The solar energy industry is going through a lean patch due to macroeconomic headwinds. Countries have been curbing subsidies to have a check on their fiscal deficits and debt. This has affected the solar-energy industry the most, as it is in a nascent stage and requires a lot of capital expenditure to carry on research and development to reduce the cost of panels.
Also, the cost associated with the production of equipment is very high and if subsidy is not provided, there will be no takers for solar products. I believe , as the macroeconomic conditions revive, and we do have a few positive indicators of that, once again the focus will shift to utilizing this renewable source of energy. I have picked three companies in this segment, which have strong fundamentals and will gain the most in the improved macroeconomic conditions.
Global expansion and new sales offerings will drive growth
SunPower's (SPWR) second-quarter results were above expectations. The company raised its full-year guidance by 50%. The strong performance of the most recent quarter can be attributed to higher revenue from all geographies , especially the European region, cost-reduction measures and strong capacity utilization.
The demand for solar-based electricity generation is increasing worldwide. I expect that there will be increased demand for the leasing business of SunPower in the coming years. The company has also rolled out plans to introduce solar-home loans. This will complement its residential leasing market. The decrease in the price for solar panels in the last three years and local and federal tax benefits will also fuel the demand for solar panels.
Growth in the international market will help the company diversify its revenue and profit margin . In recent times, the company announced plans to expand its leasing program in France and other countries. This will help it spread its fixed costs . So I expect the EBITDA margin to increase from the current 3.2%. The cost-cutting measures undertaken by the company are also ahead of schedule and will also support the margin increase in the coming quarters.
The company's EV/EBITDA is ~37.8 and EV/Sales is ~1.1. With low debt of $998.5 million and with a debt-to-equity ratio of 1.0 on its books, the company can increase its financial leverage to meet its capex requirement and increase FCFE as interest rates on debt are comparatively low due to subsidies.

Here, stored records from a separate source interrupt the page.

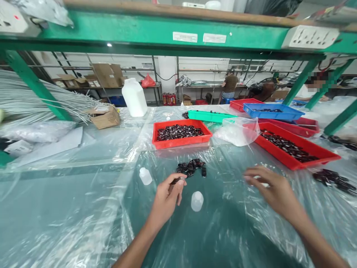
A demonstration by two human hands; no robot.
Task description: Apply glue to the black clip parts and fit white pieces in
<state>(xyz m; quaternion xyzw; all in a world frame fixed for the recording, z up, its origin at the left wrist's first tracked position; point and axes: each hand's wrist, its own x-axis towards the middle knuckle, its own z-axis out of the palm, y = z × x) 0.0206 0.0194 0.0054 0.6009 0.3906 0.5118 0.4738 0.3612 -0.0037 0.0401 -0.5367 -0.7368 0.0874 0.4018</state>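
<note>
My left hand (169, 195) pinches a small black plastic piece (175, 181) between thumb and fingers; the hand covers most of it. Just beyond lies a loose pile of similar black pieces (192, 166) on the plastic-covered table. Over on the right, my right hand (272, 188) is above small white bits (260, 166) scattered on the sheet. Its thumb and fingertips come close together, and whatever they hold is too small to make out. A small translucent bottle (197, 201) stands between the hands, and a white squeeze bottle (145, 176) is left of my left hand.
Red trays of black pieces stand behind the pile (182, 141) and at the right (295, 163). Between them are a green tray (209, 116) and a clear bag (237, 132). A blue tray (273, 113), a white jug (134, 97) and green shelf posts (340, 119) stand farther out.
</note>
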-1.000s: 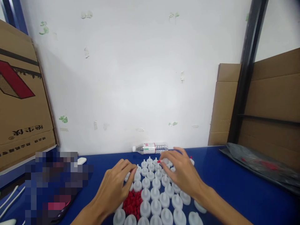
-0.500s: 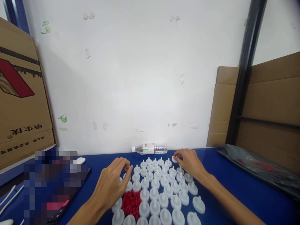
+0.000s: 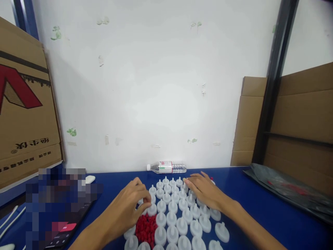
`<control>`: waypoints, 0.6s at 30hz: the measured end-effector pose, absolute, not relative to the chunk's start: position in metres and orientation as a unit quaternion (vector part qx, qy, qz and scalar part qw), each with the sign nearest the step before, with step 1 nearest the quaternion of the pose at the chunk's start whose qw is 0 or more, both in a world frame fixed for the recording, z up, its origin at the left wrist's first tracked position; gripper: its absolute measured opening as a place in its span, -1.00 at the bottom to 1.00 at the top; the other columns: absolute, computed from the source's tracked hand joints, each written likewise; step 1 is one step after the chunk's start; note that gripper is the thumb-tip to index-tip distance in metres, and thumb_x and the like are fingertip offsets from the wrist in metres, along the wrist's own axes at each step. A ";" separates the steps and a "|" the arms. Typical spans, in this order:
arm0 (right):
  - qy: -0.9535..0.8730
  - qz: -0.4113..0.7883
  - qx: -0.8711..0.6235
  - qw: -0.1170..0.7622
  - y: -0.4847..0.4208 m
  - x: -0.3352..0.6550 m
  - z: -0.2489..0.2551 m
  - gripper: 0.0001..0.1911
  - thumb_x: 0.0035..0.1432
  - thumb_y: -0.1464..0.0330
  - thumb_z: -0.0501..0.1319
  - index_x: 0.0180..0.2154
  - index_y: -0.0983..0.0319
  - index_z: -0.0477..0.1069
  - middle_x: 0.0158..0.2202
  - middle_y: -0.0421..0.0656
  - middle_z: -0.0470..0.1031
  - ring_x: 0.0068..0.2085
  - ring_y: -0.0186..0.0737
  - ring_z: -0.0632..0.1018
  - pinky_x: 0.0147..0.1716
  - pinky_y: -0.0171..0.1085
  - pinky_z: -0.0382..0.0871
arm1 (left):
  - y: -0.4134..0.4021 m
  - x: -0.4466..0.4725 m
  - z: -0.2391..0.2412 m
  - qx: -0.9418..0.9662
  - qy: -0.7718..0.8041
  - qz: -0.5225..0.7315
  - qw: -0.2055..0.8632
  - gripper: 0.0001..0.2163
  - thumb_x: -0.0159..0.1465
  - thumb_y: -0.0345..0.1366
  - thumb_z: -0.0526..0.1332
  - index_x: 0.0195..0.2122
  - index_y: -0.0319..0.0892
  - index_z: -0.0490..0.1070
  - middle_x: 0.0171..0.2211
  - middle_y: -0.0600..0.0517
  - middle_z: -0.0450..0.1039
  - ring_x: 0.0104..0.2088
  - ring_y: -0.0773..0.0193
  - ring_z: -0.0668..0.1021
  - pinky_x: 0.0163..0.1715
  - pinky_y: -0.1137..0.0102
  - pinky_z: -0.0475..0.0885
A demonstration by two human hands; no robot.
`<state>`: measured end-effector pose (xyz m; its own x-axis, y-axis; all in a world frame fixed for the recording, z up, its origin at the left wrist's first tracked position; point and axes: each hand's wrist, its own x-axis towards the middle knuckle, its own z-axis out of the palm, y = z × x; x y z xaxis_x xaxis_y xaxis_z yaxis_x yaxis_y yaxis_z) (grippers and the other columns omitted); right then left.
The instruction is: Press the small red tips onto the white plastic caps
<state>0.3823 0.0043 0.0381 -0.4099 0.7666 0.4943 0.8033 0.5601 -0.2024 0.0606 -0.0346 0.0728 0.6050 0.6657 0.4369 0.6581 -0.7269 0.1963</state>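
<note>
On the blue table stand rows of white round plastic caps, each with an upright nozzle. A pile of small red pieces lies among the caps at the near left. My left hand is just behind that pile, its fingers curled and thumb tip close to the index finger; whatever is between them is hidden. At the back right of the rows, my right hand rests low over the caps with its fingers stretched out, covering some of them. Just beyond its knuckles shows a red-tipped cap, partly hidden.
A clear water bottle lies against the white wall. To the left are a phone-like dark device, white cables and a printed carton. A grey plastic bag lies on the right, near cardboard sheets.
My right hand has left its pinch on a red piece at a back cap and flattened over the rows. My left hand has moved slightly right and nearer, its fingers closing behind the red pile.
</note>
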 end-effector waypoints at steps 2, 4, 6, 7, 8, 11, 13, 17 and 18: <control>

Expansion in global markets will reduce the pressure on revenue
First Solar (FSLR) has given a return of 140% in the last year as compared to Nasdaq's 23% return. The company has been successful in getting major traction from the overly crowded U.S. market . Based on the project pipeline and an expansion in global markets, I am bullish on this stock.
The company has signed three deals in Mexico and one in Australia. The company will provide engineering, procurement and construction services using thin-film photovoltaic modules for construction of three solar power plants with a combined capacity of 23 MW. The company has also signed deals with AGL to provide engineering and construction services for power projects in Australia.
The settlement between the EU and China to settle the price at ~0.77 euro/watt will negatively impact First Solar. I expect that the EBITDA margin will come under pressure in the short term as a result of this.
The company's EV/Sales is around ~1.1x. Due to the pressure from the EU and China settlement, the company's shares may face some headwinds in the near term. However, its long-term outlook remains positive given increased traction in the U.S. market, an improving deal pipeline and expansion in the global markets.
EU-Chinese settlement and initiative by China will act as catalysts
JA Solar (JASO) has given a return of 101.9% year-to-date. The company will benefit from the settlement between the EU and China over solar products. In addition to this, China's decision to inject additional capital into solar will benefit JA Solar. I believe that the company will beat the consensus estimates in this quarter too.
In addition to the settlement between the EU and China, which will help the company to stabilize pricing and provide better forecasts for revenue and margins, I expect that JA Solar will benefit from the demand from Japan and other emerging solar regions. Recently it has announced that its multi-crystalline silicon efficiency has reached an industry leading conversion efficiency of 18.3%. This will help the company gain new customers and can enable it to charge a premium for its products over its competitors.
The company's management has announced that JA Solar is looking for high-margin markets with better pricing. I am encouraged by this news. The company has scaled back its EPC and project business in China where the spot price is ~$0.40/W. I believe this will help in turning company's EBITDA positive in the coming quarters.
The company's EV/Sales is currently 0.7x. I believe the company's EV/sales will improve in the coming quarter to 0.9x.
The solar industry has experienced a lot of pain due to the subsidies reduction, which had hampered market growth in the recent past. However, I believe that capital investments are starting as the economy recovers. If we look at the fundamentals of the above-mentioned companies, they are very strong. Once the solar industry is revived these companies will be the major gainers. So, I suggest buying these stocks for the long term.